▶ _WHAT IS REQUIRED_:
Track down every line below that holds "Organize" and copy it.

▶ _Items listed in a dataset_:
>>>>>

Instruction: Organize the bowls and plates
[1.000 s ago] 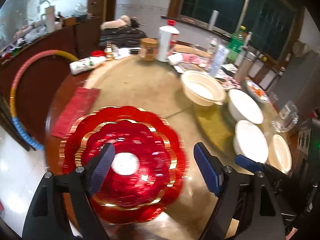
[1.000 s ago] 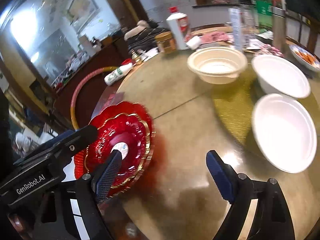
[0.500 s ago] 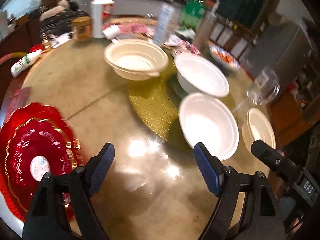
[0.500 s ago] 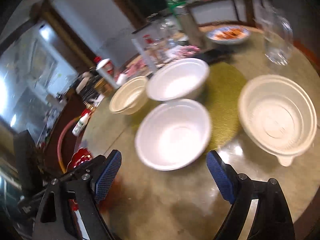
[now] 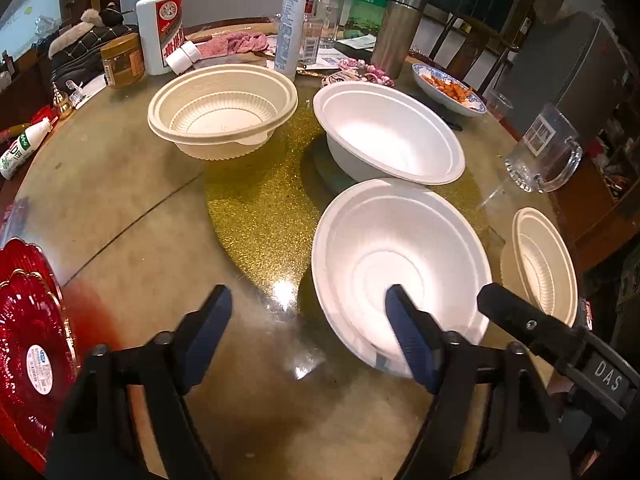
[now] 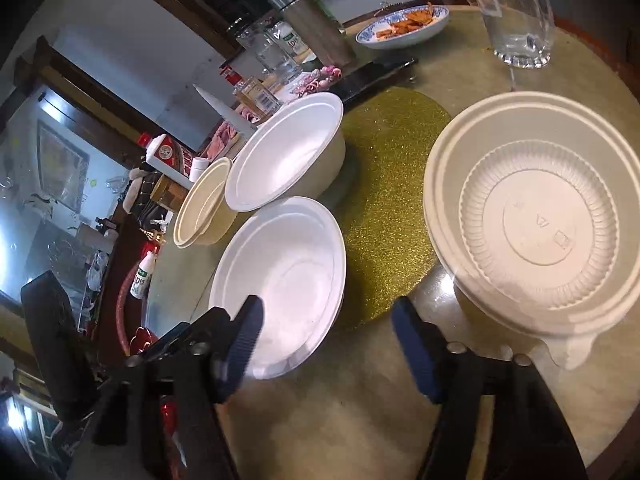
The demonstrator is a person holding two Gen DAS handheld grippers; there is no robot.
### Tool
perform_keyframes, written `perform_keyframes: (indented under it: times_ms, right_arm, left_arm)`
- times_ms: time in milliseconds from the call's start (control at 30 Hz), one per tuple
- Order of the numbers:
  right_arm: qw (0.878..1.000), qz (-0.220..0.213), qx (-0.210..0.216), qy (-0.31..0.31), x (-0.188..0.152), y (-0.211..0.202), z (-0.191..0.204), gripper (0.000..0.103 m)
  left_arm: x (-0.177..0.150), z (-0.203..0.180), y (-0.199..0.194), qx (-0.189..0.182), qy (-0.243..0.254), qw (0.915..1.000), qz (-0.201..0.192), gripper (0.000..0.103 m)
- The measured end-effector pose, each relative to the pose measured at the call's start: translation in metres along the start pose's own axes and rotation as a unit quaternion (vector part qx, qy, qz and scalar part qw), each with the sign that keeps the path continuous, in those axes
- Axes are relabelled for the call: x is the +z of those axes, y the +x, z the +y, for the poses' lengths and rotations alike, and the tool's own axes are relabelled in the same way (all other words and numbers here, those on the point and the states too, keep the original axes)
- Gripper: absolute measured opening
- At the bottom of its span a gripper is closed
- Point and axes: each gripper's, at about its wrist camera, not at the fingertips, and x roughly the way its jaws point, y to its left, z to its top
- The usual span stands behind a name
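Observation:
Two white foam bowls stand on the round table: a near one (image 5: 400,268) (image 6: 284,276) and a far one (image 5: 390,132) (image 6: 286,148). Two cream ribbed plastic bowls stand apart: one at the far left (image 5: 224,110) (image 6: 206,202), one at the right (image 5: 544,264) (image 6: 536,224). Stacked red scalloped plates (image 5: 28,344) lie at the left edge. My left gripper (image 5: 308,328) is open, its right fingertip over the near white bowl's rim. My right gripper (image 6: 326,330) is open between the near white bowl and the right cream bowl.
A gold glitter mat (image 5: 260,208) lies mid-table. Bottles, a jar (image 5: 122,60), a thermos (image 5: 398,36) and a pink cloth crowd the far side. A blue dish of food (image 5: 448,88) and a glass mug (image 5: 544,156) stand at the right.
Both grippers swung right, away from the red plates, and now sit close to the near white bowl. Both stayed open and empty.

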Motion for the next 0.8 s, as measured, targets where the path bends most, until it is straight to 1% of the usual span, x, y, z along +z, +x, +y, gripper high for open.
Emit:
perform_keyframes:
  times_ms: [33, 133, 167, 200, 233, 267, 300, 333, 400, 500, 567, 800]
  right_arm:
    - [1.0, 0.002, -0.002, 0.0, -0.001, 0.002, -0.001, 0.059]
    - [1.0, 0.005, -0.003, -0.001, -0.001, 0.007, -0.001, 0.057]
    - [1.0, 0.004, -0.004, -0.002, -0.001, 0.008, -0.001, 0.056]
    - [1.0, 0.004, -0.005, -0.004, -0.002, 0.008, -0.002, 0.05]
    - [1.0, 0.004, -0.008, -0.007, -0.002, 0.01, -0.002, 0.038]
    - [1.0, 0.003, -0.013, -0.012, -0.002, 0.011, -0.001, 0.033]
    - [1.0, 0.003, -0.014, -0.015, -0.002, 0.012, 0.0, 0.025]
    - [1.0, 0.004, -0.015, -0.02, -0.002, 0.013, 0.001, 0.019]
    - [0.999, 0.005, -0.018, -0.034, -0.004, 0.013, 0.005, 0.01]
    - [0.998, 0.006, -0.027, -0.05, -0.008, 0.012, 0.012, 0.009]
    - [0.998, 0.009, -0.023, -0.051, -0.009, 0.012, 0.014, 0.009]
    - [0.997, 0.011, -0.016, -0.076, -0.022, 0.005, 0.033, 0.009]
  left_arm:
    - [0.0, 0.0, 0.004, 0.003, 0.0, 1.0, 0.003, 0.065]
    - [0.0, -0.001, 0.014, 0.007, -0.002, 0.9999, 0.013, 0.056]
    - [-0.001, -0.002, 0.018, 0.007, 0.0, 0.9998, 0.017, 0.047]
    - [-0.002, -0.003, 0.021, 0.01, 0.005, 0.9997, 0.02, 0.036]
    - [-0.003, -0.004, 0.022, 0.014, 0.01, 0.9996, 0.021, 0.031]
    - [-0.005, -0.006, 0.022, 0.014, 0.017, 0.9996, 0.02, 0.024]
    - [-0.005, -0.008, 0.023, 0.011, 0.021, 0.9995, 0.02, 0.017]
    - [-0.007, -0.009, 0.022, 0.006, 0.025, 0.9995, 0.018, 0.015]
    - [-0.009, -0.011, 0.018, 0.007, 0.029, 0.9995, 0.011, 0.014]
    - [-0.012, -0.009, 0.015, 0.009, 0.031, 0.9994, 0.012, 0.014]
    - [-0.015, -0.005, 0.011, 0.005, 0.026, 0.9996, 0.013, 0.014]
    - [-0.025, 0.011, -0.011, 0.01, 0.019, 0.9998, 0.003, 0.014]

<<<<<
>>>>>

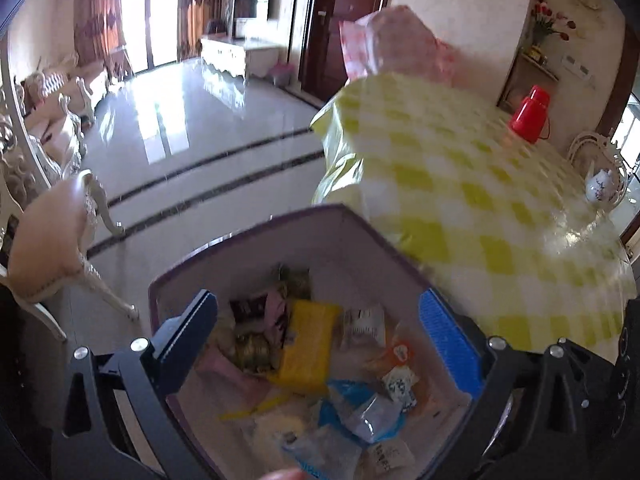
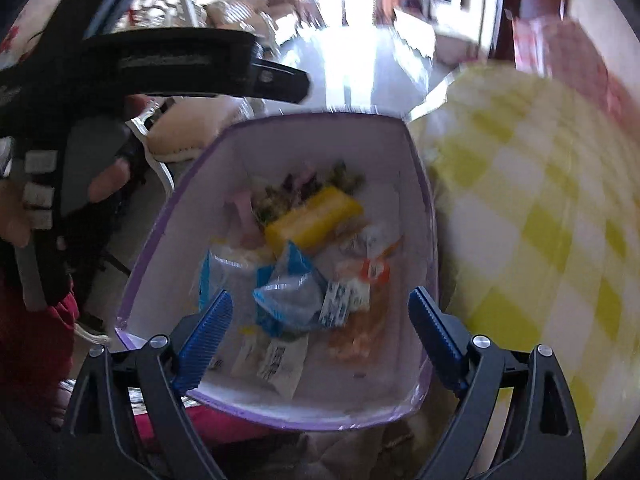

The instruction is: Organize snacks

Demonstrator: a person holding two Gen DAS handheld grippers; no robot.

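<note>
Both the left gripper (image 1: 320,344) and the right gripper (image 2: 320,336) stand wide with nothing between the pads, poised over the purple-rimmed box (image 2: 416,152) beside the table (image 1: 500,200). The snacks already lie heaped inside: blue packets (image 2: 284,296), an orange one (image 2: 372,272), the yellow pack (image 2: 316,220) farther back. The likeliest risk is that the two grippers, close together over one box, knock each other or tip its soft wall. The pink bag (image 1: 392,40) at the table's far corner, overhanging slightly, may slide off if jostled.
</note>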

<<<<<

▶ _ANSWER TO THIS EXERCISE_:
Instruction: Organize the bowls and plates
The instruction is: Organize snacks

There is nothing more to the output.